The Government’s Antibiotic Resistance Plan by Stella Fitzgibbons MD
I see that the federal government is unveiling a plan to prevent and counter antibiotic resistance. Pardon me while I look at the factors that brought it about.
In the hospital we are under constant pressure to shorten patient stays. Giving an antibiotic that only covers 95% of the pathogens likely to cause our new admission’s infection–horrors, we might have to change it after the cultures come back. And we do that even if the patient is clinically better, forgetting that most of our dehydrated elderly with UTIs would get better with IV fluids alone and that many of those respiratory cultures represent colonization rather than disease. A much more expedient choice is to give Gorillacillin or Megaquin right there in the ER, since it covers a whopping three percent more of the possible bugs even if it does cost ten times as much.
Hospitals all over have countered by sending out e-mails, restricting use of Gorillacillin and stressing isolation procedures. But at the same time they use their beloved electronic records to see which doctors get those UTIs discharged fastest. And if your patient satisfaction rating dropped because Grandma was still confused on Day Two, you get a black mark for that too.
We can’t open a medical journal without hearing what a big advance these medications are.. Less nephrotoxicity! Once daily dosage! Ingenious cartoons to help us remember the name! (Remember that picture of a tiger?)
Meanwhile we are seeing more and more resistant bugs, more C. difficile raging through ICUs and GI tracts…and complaints from financial officers about the price of these wonderful new concoctions.
I thought that evidence-based medicine was supposed to be the gold standard for treatment. Too bad nobody’s looking at all the pressure to ignore it.
What about the 95-99% of antibiotics (tetracyclines and fluoroquinalones) used in the meat industry. Next time you tuck into some deep fried southern goodness, look on the packet “Hormone free”. Hormone free doesn’t mean low dose antibiotic free. Chickens get to market size 2-3x as quick when fed low dose antibiotics, in squalid crowded conditions. Hmmmmm if I was going to try to generate antibiotic resistance to a gram negative bug, lets see, I’d need fecal matter (fecal oral transmission), cramped hot and crowded conditions, long term use of under-dose antibiotics….. Where could you get such an environment????

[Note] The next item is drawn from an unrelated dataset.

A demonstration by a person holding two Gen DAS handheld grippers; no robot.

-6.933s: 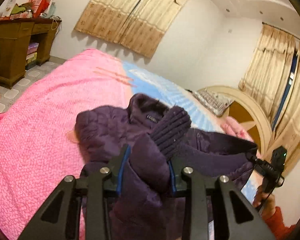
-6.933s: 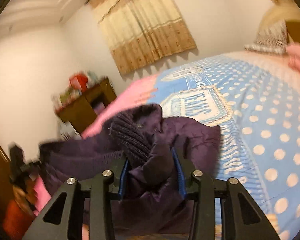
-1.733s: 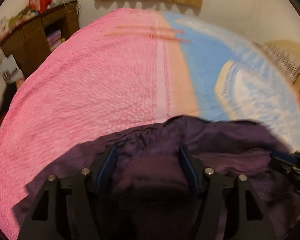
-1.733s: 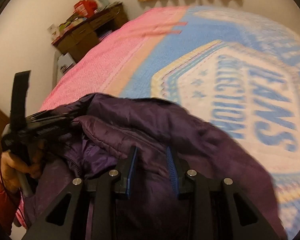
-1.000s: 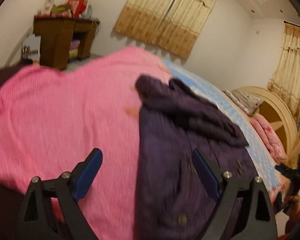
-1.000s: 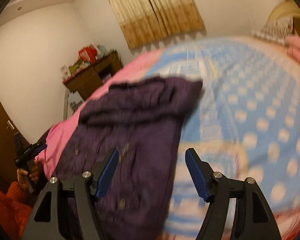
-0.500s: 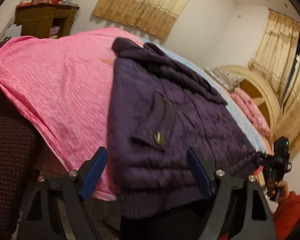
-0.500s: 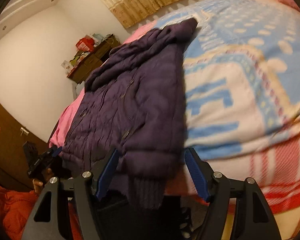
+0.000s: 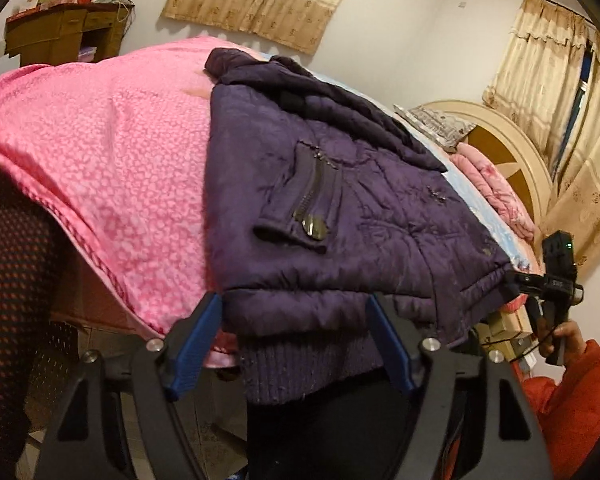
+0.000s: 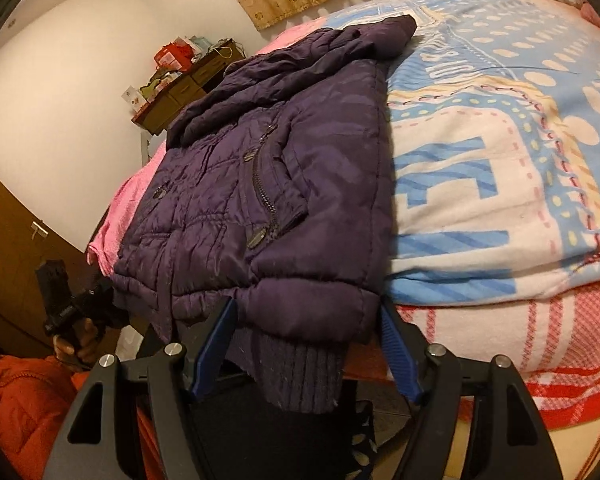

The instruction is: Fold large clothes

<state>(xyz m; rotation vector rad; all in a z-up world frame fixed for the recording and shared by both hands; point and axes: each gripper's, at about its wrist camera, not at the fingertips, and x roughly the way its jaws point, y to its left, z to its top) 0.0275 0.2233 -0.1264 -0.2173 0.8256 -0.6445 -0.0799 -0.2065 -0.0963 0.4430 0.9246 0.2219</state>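
Dark purple padded jacket (image 9: 340, 200) lies on the bed (image 10: 500, 160); left claw (image 9: 296, 344) closing and right claw (image 10: 308, 344) spread, each around its ribbed hem.

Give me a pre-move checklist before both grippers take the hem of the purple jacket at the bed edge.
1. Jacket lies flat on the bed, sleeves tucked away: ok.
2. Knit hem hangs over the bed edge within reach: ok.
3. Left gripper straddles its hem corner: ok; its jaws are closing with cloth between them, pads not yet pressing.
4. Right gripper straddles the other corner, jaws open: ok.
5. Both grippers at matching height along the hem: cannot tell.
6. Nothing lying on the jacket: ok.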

Our friends and role models the prokaryotes have been about the world for a billion or so years before us, and have laid down a terrific evidence base to show us that you get what you select for.
Behavior adaptation by regulation pretends to bypass this truth, insisting that one can progress in all directions simultaneously. A thing can only move in one particular direction in one moment in time – that is the characteristic of physical mechanics. We cannot progress in all ways; we are merely likely to progress in the direction which all the forces sum up to.

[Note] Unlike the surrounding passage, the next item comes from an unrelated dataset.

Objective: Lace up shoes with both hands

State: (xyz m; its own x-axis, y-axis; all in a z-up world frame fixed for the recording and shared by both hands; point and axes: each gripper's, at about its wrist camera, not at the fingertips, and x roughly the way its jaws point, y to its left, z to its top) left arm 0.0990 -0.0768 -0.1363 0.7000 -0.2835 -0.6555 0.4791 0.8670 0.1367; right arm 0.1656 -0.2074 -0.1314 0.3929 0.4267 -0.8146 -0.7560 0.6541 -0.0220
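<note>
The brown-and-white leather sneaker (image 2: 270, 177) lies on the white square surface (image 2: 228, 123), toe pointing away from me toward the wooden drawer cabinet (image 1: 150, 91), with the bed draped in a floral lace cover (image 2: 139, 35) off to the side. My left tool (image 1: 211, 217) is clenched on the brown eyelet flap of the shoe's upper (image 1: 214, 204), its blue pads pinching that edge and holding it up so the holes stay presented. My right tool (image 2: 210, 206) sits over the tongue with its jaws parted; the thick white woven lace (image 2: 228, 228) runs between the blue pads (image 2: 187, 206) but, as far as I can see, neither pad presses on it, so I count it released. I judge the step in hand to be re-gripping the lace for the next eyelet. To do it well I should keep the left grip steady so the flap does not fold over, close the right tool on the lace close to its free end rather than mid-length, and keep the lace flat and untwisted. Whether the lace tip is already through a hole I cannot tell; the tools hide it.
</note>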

In the experienced practice of medicine, one apprehends one clear thing to do next. That thing may well be individual to a particular patient; or it may be a path held in common in the treatment of many patients. By disempowering the physician, one sets the compass in the direction of the fastest rate of increase of healthcare expenses. If there is no best practice for one patient, there is merely a Best Practice for all patients; or merely dozens of conflicting Best Practices, each of which, if violated, can result in punishment for the chooser. To a rat in a cage, it is obvious – do not choose, and merely await the punishment that is inevitable. That is is the compass heading for American medicine – overreaching high costs with even higher costs, and bad outcomes with worse ones. We may assuage ourselves that we have the highest of intentions; nevertheless, we are heading straight for the shoals, no matter how loudly the captain shouts that sinking is unacceptable.